A perennial problem of this sort that has virtually incapacitated national life at several levels cannot be brushed away as “temporary” or explained away with vain assurances of being solved when, indeed, nothing concrete exists to prove that the solution is in sight. The much-talked-about agreement with a Turkish company to provide electricity barges has virtually turned into a battle of nerves and deception.
Assurances upon assurances have rather ended up turning this problem into a dicey political issue to be used against the government, as the NPP has already begun doing, picking up the pieces from the Chamber’s vitriolic reaction. And the government will be the loser in this game. That is why President Mahama and his appointees must be very careful how they approach issues so as not to inflame passions all the more.
Those of us not living in Ghana cannot claim to know or feel the pinch as do Ghanaians resident at home whose businesses and lives are adversely affected by the electricity crisis; but we empathize with them because of the gravity of the situation. Businesses knocked down by the crisis have laid off workers and others are contemplating doing so, which will worsen the unemployment problem and invariably catalyze anti-social activities—not to talk about the cashing in by the opposition to do dirty politics.
For as long as the problem remains unsolved, it is better for the President to either shut his mouth and stop making promises of solving it or to continue falling out of step in his utterances and suffer the negative backlash. In the kind of situation that the energy crisis has created for Ghana, it is politically unwise to rub salt into the wounds of the people. Who are the President’s advisers at all? Why is the President himself not using his much-touted communication skills to advantage? I wonder why; I truly wonder!!

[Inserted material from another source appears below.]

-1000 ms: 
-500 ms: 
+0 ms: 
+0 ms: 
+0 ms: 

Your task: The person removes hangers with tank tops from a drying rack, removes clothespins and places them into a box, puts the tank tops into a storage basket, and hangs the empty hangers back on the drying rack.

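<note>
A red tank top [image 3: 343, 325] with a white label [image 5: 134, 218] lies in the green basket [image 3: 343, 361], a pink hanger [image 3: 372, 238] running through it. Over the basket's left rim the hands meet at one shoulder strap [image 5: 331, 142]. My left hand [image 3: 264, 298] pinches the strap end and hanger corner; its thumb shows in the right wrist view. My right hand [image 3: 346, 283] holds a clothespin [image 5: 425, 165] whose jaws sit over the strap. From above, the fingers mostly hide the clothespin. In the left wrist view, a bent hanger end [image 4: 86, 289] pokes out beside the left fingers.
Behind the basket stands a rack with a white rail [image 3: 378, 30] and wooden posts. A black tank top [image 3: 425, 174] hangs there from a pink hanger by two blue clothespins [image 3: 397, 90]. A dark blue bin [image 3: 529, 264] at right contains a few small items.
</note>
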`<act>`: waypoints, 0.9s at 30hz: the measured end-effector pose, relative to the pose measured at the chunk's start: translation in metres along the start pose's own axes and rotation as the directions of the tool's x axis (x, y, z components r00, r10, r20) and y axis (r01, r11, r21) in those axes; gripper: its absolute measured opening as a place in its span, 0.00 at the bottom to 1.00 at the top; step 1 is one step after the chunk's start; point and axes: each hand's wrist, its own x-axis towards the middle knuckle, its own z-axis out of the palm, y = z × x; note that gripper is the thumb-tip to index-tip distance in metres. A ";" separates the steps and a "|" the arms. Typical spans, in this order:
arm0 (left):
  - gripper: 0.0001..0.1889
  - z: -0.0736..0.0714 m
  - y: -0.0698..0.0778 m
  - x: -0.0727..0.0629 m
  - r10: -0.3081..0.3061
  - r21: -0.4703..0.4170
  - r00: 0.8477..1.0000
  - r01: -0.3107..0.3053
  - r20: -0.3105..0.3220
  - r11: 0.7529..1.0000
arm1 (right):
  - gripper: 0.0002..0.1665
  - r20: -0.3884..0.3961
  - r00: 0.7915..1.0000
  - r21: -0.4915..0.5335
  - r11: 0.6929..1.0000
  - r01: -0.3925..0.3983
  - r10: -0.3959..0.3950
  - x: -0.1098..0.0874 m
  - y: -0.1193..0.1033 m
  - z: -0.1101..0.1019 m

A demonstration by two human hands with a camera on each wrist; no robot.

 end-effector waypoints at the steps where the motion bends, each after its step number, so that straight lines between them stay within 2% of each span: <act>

It seems there is much going on that makes it difficult for the government to solve the electricity problem despite tons of assurances. The creation of a whole Ministry for “Power” (Energy or Electricity) and the vain vows by the sector Minister (Dr. Kwabena Donkor) to resign if the crisis isn’t resolved is a huge joke to be treated with contempt. Such useless vows irritate more than reassure the people that the problem is being solved.

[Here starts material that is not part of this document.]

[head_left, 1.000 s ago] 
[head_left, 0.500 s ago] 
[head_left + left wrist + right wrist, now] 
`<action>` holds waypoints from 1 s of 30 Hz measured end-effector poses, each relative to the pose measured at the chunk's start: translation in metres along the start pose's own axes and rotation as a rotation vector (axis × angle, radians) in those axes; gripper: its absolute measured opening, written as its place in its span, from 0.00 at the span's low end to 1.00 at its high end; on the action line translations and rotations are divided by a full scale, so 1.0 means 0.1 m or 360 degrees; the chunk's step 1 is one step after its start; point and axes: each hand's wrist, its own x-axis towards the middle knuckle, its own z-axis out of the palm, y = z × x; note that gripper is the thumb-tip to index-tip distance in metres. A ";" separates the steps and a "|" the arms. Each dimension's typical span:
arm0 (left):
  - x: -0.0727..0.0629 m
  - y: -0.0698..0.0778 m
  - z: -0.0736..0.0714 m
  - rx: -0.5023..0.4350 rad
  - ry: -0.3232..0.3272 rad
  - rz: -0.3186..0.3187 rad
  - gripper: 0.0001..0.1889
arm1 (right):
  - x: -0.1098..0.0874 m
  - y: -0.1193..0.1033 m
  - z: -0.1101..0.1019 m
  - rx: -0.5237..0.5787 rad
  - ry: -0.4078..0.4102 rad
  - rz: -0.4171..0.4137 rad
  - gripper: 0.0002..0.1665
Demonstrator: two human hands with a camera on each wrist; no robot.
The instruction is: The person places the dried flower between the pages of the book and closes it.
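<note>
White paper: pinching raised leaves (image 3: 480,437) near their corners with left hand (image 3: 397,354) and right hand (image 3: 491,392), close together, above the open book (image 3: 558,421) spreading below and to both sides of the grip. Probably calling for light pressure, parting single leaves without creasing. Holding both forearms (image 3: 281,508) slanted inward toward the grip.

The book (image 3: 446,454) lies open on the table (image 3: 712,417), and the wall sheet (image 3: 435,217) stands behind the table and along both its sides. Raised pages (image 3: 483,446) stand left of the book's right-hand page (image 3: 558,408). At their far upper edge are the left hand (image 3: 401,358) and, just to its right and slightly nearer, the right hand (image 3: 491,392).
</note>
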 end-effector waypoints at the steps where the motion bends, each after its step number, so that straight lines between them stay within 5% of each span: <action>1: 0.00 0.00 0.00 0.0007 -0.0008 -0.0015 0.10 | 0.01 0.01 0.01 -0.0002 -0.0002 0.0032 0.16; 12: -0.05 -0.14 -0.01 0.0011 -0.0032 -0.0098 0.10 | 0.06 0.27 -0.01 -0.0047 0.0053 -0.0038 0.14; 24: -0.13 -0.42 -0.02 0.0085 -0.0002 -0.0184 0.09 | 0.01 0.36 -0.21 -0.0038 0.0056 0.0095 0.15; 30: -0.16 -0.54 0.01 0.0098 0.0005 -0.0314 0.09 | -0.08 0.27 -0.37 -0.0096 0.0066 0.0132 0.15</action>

And the more the people’s lives are disrupted, the more they lose hope in the government. As Bob Marley puts it, “He who feels it knows it”. It is the people wearing the shoe who knows where it pinches; and the government must act quickly to solve this particular problem. It is now a political game from which it won’t gain anything for Election 2016 unless it plays its part properly.
In the meantime, I wish that power supply to the seat of government and the bungalows of all public officials, especially functionaries of the government, will be cut off for them to feel the pinch. Electricity generators supplied to such establishments can as well be switched off simultaneously as the blackout occurs in people’s homes and businesses. It is only then that those in government will see the seriousness of the matter to act more responsibly.

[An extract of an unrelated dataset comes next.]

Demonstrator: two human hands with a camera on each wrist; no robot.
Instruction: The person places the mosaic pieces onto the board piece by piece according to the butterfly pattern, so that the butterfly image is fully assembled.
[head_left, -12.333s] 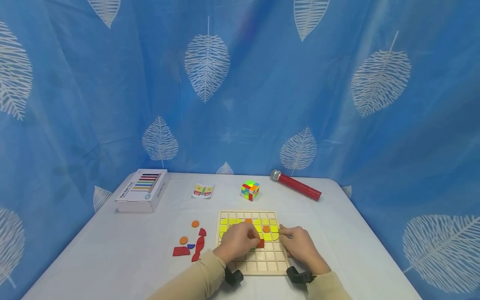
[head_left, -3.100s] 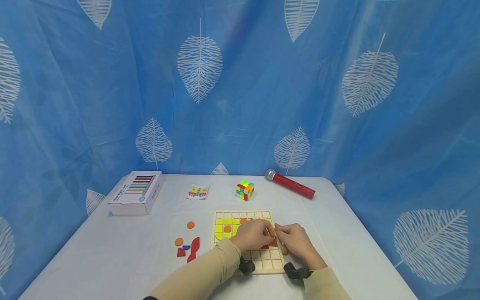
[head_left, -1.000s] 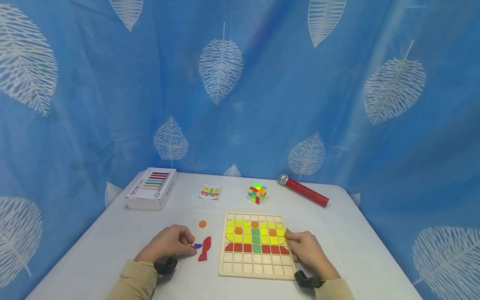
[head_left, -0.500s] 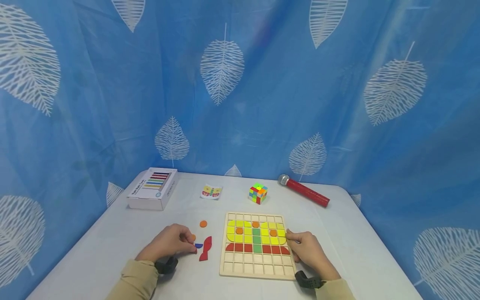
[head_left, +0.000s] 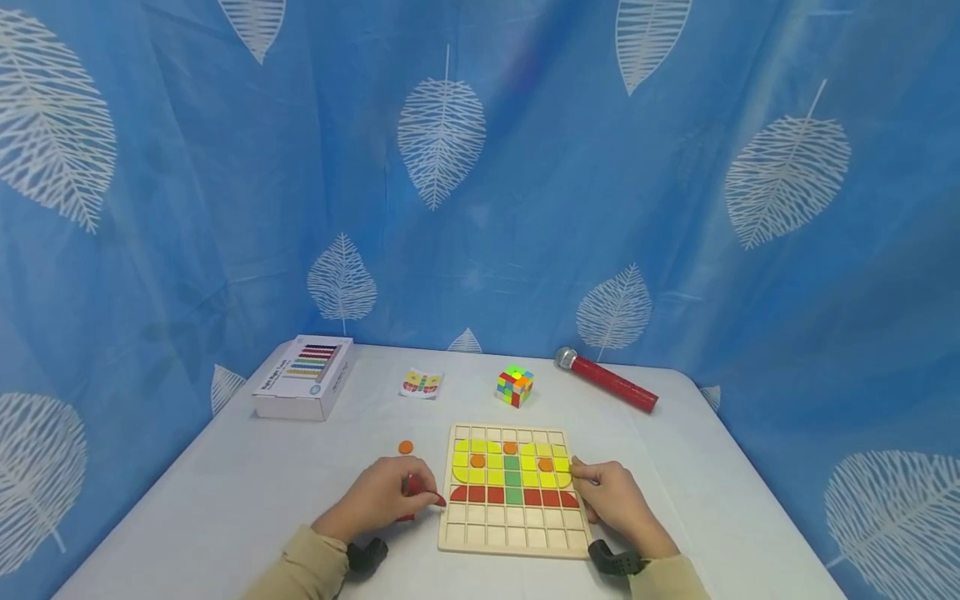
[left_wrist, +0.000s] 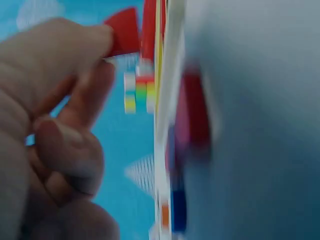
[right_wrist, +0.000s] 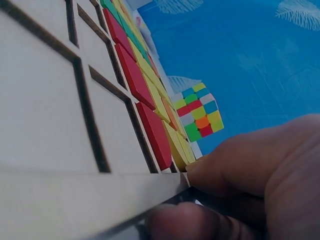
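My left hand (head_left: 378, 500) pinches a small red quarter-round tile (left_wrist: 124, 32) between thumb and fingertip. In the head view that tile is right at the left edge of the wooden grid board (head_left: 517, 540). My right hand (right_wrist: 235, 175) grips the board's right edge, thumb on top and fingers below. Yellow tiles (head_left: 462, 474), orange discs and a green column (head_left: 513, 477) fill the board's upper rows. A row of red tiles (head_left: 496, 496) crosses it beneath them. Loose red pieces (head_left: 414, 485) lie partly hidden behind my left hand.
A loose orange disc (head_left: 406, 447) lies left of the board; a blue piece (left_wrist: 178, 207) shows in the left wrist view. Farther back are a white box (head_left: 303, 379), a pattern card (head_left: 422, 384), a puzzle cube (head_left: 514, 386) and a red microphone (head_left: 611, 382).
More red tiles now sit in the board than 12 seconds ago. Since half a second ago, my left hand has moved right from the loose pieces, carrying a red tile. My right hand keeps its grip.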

To redeem himself and regain lost grounds, the President must either explain issues properly or retract his utterance. Although such a reactive approach may not be supported by his advisers, I consider it as appropriate for him to take if he wants to come across in a better light than he has done so far. In politics, there is nothing wrong with eating the humble pie!!
For now, we can only say that the government’s inability to solve this electricity problem to date has already created for it a bad name, which the opposition will add to the tons of allegations and accusations in its arsenal for the electioneering campaigns toward Election 2016. Not that such a political game is anything to bother about in and of itself but that it creates the impression that President Mahama and his team are incompetent and don’t deserve a renewed mandate. In the long run, it is the country that matters.